Aretha Franklin Bans ‘Amazing Grace’ Screening At Telluride Film Festival
Aretha Franklin has blocked the screening of Amazing Grace, a 1972 documentary directed by the late Sydney Pollack, that was supposed to premiere at the Telluride Film Festival in Colorado on Friday night.
Excited fans are hoping to see Sydney Pollack‘s 1972 documentary, Amazing Grace, but they will have to wait longer because its primary subject was able to prevent the release of the film. Aretha Franklin obtained an injunction from a Colorado judge hours before the premiere at the Telluride Film Festival.
According to The Hollywood Reporter, Franklin’s team has managed to convince U.S. District Judge John Kane that releasing the movie would violate her rights to privacy, likeness, and name. Kane’s ruling stated:
“In 2008, a producer named Alan Elliott obtained rights to the footage of the concert from Warner Bros. Studios via a quitclaim deed. The quitclaim deed makes specific reference to the need to get Ms. Franklin’s permission to use the concert footage.”
The order will remain in place for at least 14 days. For Amazing Grace, Pollack followed Franklin over a two-day period as she was recording her live gospel album by the same name at a Watts church in California. Amazing Grace became the biggest selling live gospel album of all time, won the 1973 Grammy Award for Best Soul Gospel Performance, and to this day remains Franklin’s most successful release.

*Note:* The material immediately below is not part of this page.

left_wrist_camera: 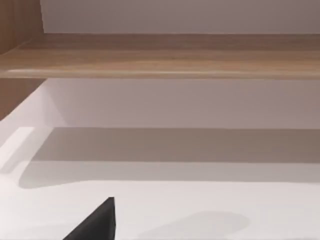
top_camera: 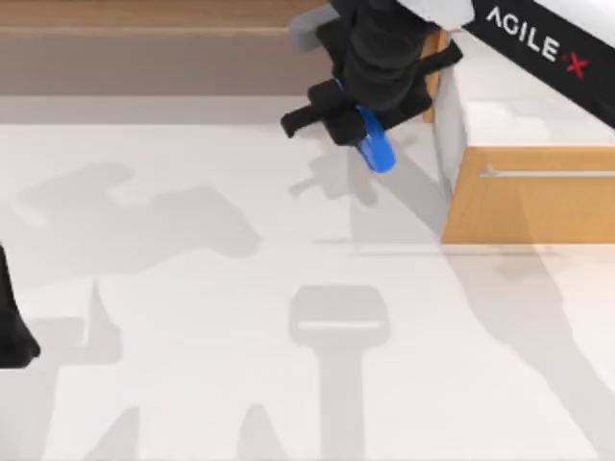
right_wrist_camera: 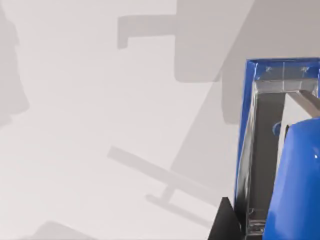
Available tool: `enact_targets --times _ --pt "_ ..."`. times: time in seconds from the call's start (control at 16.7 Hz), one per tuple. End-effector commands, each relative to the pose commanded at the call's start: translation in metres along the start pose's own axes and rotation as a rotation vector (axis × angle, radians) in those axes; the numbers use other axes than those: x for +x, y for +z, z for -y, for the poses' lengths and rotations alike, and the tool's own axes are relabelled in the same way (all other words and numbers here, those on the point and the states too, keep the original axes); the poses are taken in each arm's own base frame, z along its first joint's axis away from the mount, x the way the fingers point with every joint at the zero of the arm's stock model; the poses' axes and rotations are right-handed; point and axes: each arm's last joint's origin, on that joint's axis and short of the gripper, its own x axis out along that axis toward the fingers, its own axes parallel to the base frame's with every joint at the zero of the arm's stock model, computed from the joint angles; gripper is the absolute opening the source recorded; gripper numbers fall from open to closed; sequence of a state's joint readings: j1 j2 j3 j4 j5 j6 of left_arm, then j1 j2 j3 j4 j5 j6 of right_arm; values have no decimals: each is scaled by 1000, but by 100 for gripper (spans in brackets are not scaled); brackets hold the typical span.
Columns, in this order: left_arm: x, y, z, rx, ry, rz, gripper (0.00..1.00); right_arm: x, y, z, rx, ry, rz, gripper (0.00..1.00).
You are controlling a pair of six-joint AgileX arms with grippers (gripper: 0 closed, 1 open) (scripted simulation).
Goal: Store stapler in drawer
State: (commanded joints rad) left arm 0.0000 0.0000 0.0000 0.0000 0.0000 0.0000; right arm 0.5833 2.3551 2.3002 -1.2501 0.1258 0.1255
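My right gripper (top_camera: 351, 115) is shut on the blue stapler (top_camera: 373, 142) and holds it in the air at the back of the table. The stapler's free end points down toward the front and sits just left of the drawer. In the right wrist view the stapler (right_wrist_camera: 295, 180) is close up, with its grey metal strip showing. The drawer (top_camera: 538, 206) stands pulled out at the right, with a wooden front, a silver bar handle (top_camera: 548, 174) and a white interior (top_camera: 519, 120). My left arm (top_camera: 12, 327) is parked at the table's left edge.
A brown shelf unit (top_camera: 144, 48) runs along the back left, and the left wrist view faces its board (left_wrist_camera: 160, 55). The white tabletop (top_camera: 240, 336) carries shadows of the arms.
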Motion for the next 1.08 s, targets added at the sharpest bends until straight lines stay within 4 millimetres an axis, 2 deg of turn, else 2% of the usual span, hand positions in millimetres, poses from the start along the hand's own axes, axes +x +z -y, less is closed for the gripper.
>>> enact_targets --times 0.12,0.24,0.36,0.54,0.66,0.78,0.9,1.08 --pt "0 0 0 0 0 0 100 -25 -1 44 106 -44 54 0" --pt "0 0 0 0 0 0 100 -34 -7 90 211 -84 57 0" --pt "0 0 0 0 0 0 100 -26 -16 135 310 -111 21 0" --pt "0 0 0 0 0 0 100 11 -30 186 420 -101 -82 0" --pt "0 0 0 0 0 0 100 47 -38 201 457 -57 -172 0" --pt "0 0 0 0 0 0 100 75 -44 204 477 -7 -249 0" --pt "0 0 0 0 0 0 100 86 -47 204 485 16 -284 0" --pt "0 0 0 0 0 0 100 86 -47 204 485 16 -284 0"
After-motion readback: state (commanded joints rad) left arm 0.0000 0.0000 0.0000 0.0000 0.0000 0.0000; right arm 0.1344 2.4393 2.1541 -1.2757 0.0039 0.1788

All was set for Pollack’s documentary to follow the same triumphant path, but the famed director forgot to sync the sound, this was enough to derail the project for over four decades. In 2008, Elliott obtained the footage from Warner Bros. and was determined to get the documentary out. He even got Pollack’s blessing before his death the same year, he claims.
However, Franklin was also resolute in preventing Amazing Grace from ever hitting a movie theater. She won a first lawsuit in 2011, and her lawyers were happy with this week’s outcome. One of her attorneys, Fred Fresard, explained why all this is important for her client. He said:
“Aretha Franklin has spent over 50 years developing her art. Congress passed laws to protect artists like her. The producers needed to get her permission. So we think this was the right decision and we are very happy with the result.”
The 87-minute documentary is scheduled to premiere at the Toronto International Film Festival later this month, but Franklin is ready to block those plans. Interesting fact, the legendary soul singer once told a Detroit Free Press reporter that she saw and “loved” the documentary.